Solihin Bunyamin Ahmad, 38 tahun, penemu kursus singkat penerjemahan Al-Quran dengan metode Granada, mematok tarif lebih tinggi. Alasannya, orang tak akan percaya bahwa kursus bertarif murah bisa mencapai hasil optimal. Ia mematok tarif pelatihan di hotel sebesar Rp 1,75 juta per orang. Tapi ia tak menarik biaya untuk pelatihan di masjid.

Metode Granada adalah teknik pengajaran empat langkah praktis penerjemahan Al-Quran dalam waktu hanya delapan jam. Dalam metode ini, ia membuat tabel sederhana yang berisi semua akhiran, sisipan, dan awalan yang ada dalam bahasa Arab. Metode ini, kata Solihin, bisa dipelajari siapa saja asalkan syaratnya bisa membaca Al-Quran, sekalipun belum lancar. Granada diambil dari nama kota di Spanyol yang pernah menjadi pusat ilmu pengetahuan Islam dan penerjemahan buku-buku ke dalam bahasa Arab.

Metode yang ditemukan pada 1999 ini kemudian diuji coba di sejumlah tempat selama beberapa bulan dan terbukti berhasil. Panti Asuhan Putra Mulia, Jakarta Timur, Badan Pengendalian Dampak Lingkungan Daerah DKI Jakarta, dan Badan Koordinasi Penanaman Modal termasuk yang pernah mencicipinya. Departemen Agama pun berniat menjadikannya kurikulum di madrasah mulai tahun ajaran 2009. Dengan masuknya metode itu ke kurikulum, pelajar SMP sudah bisa menerjemahkan Al-Quran kurang dari setahun. ”Ini khayalan saya,” ujarnya.

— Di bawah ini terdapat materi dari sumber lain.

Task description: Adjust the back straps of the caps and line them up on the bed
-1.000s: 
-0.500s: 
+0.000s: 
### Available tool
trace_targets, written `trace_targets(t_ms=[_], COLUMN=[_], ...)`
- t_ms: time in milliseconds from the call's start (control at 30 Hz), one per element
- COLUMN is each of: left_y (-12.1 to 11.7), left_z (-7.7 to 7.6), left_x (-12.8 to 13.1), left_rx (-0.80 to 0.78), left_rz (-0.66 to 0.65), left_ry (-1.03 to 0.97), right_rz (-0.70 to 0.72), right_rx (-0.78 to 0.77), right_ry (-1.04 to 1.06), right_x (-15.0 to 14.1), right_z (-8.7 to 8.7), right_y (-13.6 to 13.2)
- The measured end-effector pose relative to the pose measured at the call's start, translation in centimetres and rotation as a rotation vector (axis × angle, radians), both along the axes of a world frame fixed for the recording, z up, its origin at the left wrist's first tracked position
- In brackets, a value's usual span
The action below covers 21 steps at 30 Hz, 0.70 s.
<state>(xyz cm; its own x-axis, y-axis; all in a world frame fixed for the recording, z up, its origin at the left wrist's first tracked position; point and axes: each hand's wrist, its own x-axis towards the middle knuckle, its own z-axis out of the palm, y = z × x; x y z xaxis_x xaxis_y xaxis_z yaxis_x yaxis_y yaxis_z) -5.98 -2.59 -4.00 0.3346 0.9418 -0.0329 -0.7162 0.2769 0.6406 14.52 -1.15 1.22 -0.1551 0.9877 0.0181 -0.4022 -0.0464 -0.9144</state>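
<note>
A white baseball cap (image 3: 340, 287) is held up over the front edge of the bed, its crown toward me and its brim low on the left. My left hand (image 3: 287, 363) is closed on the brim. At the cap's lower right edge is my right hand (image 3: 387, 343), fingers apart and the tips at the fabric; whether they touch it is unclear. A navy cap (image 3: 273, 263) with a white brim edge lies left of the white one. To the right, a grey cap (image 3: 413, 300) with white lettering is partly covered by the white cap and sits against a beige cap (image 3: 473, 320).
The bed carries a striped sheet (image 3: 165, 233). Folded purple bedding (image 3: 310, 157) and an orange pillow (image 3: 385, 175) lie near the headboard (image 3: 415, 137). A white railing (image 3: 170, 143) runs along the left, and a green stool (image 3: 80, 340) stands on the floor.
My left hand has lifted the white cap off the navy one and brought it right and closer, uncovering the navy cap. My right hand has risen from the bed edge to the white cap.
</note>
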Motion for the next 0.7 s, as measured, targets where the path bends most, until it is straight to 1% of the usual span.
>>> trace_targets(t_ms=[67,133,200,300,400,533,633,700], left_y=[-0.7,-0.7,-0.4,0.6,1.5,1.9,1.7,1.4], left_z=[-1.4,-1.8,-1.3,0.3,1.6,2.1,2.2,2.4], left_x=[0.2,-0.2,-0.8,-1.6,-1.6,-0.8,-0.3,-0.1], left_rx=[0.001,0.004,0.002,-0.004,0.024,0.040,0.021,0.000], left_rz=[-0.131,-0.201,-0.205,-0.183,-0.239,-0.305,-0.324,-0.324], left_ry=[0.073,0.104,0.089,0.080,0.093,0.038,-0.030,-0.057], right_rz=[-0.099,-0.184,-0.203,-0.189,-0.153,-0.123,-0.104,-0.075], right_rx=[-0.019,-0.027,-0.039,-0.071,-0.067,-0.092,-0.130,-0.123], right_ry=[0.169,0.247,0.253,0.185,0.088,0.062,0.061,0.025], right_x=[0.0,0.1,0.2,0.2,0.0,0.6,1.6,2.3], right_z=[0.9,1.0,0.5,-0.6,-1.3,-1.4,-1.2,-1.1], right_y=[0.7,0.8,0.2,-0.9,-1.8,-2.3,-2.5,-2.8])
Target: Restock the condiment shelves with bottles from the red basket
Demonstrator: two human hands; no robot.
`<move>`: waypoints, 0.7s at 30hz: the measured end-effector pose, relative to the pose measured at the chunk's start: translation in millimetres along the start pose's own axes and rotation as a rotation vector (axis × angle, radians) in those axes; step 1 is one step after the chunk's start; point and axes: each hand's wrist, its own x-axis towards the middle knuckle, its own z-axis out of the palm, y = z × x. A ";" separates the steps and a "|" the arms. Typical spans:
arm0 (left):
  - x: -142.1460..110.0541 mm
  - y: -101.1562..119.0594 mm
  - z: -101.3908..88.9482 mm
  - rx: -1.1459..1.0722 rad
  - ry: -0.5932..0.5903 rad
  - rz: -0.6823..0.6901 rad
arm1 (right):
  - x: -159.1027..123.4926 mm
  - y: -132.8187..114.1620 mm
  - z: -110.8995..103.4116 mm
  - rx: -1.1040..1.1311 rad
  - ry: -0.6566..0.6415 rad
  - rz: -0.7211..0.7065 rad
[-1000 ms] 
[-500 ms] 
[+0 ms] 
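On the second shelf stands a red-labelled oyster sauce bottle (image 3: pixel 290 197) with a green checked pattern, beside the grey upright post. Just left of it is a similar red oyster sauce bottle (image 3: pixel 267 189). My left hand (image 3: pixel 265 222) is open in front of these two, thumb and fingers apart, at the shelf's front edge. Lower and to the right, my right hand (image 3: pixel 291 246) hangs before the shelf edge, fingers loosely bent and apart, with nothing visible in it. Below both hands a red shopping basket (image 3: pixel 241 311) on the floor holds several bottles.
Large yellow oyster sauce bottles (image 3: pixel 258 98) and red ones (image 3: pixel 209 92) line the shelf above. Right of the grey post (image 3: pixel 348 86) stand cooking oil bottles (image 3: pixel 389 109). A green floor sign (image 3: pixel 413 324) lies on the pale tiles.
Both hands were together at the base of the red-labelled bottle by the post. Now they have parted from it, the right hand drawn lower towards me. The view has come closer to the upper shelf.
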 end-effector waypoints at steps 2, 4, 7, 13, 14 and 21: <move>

Rencana Departemen Agama tersebut jelas penting. Bagi lulusan Lembaga Ilmu Pendidikan Islam dan Bahasa Arab Jakarta ini, pengakuan itu sekaligus menepis anggapan buruk sebelumnya. ”Karena sebelumnya banyak yang menganggap metode ini hanya tipuan,” katanya. Yang juga penting bagi Solihin, hidupnya kini telah berubah karena temuannya.

Solihin, misalnya, kini tak perlu lagi menumpang angkot untuk mengajarkan penerjemahan Al-Quran secara privat. Omzetnya mencapai sekitar Rp 50 juta per bulan. Ini didapat dari pelatihan dan penjualan paket buku, berikut VCD. Saat ini, buku metode Granada sedang diterjemahkan ke dalam bahasa Inggris.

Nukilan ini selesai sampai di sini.